Crime pela metade

 



Após alguns meses de total indiferença, enfim terminava aquele relacionamento de cinco anos. Alexandre e Célia, sempre foram boas companhias um para o outro, mas o tempo fez com que a monotonia e a rotina os tornassem quase estranhos. Já não sentiam prazer no sexo, nem os beijos eram mais ardentes; pareciam dois bons companheiros, amigos.
Numa manhã de segunda, chegaram enfim a um acordo: entregariam o apartamento alugado, ela voltaria pra casa da mãe e ele procuraria um outro lugar para morar. Tudo resolvido, sem problemas ou traumas.
Aos 29 anos, aquilo parecia não afetar tanto a cabeça de Alexandre, tanto que continuou o ritmo intenso do trabalho, enquanto que Célia – 27 anos – queria voltar a estudar, fazer uma pós-graduação ou coisa assim. E assim foi durante os dois anos seguintes.

Numa manhã de domingo, Alexandre e uns amigos resolveram passear dar uma volta num centro cultural da cidade, lá estariam apenas observando o movimento dos turistas e uma exposição de gravuras antigas. Mas o destino parece que tem mesmo seus mecanismos e talvez por isso é que Alexandre tenha decido ir telefonar de um orelhão para uma amiga, a fim de chamá-la até lá. Algo mais o estaria esperando naquele local, ao lado ficava a lanchonete e então, pôde ver Célia comprando um café. Seus pés gelaram e começou a tremer todo, como uma criança de doze anos em sua primeira paixonite.
Sem muito que pensar, já foi logo dizendo:
-          Célia...
Súbito, aquela mulher linda e um pouco mais diferente e madura o fitou por alguns instantes, até quebrar o silêncio:
-          Alexandre... Que surpresa você por aqui.
-          Pois é, vim ver a exposição, e você?
-          Também vim ver a exposição, junto com meu marido e minha filha.
-          Marido?
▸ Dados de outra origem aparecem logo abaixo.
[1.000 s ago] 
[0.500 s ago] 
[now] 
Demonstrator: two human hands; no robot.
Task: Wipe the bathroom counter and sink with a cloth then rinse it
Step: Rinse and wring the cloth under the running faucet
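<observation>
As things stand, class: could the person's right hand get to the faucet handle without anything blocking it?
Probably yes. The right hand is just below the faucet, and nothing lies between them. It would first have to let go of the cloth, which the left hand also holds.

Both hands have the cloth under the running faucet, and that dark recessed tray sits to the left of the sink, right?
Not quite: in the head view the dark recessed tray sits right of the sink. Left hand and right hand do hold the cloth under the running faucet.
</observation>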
Filha? – sabe quando uma guilhotina parece lhe decapitar sem aviso? Pois
é, essa foi a sensação que ele sentiu ao ouvir aquilo. Arrependimento, ciúme, inveja e raiva povoaram seu coração ao mesmo tempo – puxa... como as coisas mudam, não é? – e ficaram constrangidos de si mesmos por algum tempo.
-          Escuta – disse ela desvencilhando do furacão de sentimentos – tenho que ir, a gente
se fala.
-          Espera, toma, leva o meu número de telefone e não deixe de ligar, certo? Só pra
batermos um papinho – escreveu-lhe num guardanapo, como o primeiro bilhete que lhe mandou anos atrás, quando se conheceram.

Passou-se uma semana até que enfim seu telefone tocou e pode ouvir novamente aquela voz, que ficou lembrando e imaginando durante toda semana. Por alguma razão, sentia vontade de te-la novamente, como se agora estivesse pronto para ela, como se ela nunca tivesse deixado de ser quem era: a mulher de sua vida. Conversaram um pouco, pois tinha tempo, já que seu marido havia saído para casa de parentes e ela havia ficado por causa de uma leve gripe. Alexandre ficou feliz e surpreso em ouvir as histórias que contou, da pós-graduação que fez, de como sentia prisioneira do dia-a-dia, de como sentia sua falta... Essa foi a pior parte de ouvir, pois sentia um aperto no coração. Então, não resistindo à tentação, a convidou para saírem um dia e, para sua surpresa, ela topou. Marcaram então um cinema, no meio da semana, seu marido estaria viajando a trabalho e o bebê poderia ficar com sua mãe por algumas horas. Resolvido, marcado.

Na quarta-feira, encontraram-se finalmente e como que por impulso, logo beijaram-se longamente, ardentemente, saudosamente, como nunca haviam se beijado antes, nem a ninguém. Desistiram de ir ao cinema, foram a um motel. Passaram a noite juntos sem desgrudar um só instante.
Pela manhã, ele a deixou perto da casa de sua mãe e se despediram combinando se encontrar outra vez.

Eles que antes não poderiam mais ser um casal, agora, escondidos de todos, podem. Amam-se e vivem vidas separadas, sem rotinas ou dia-a-dia. Têm certeza que envelhecerão juntos e que outras paixões poderiam vir, mas seriam passageiras. Aquela certamente era a forma que existia para que vivessem seu amor eterno, na eternidade do acaso e do crime de serem felizes pela metade.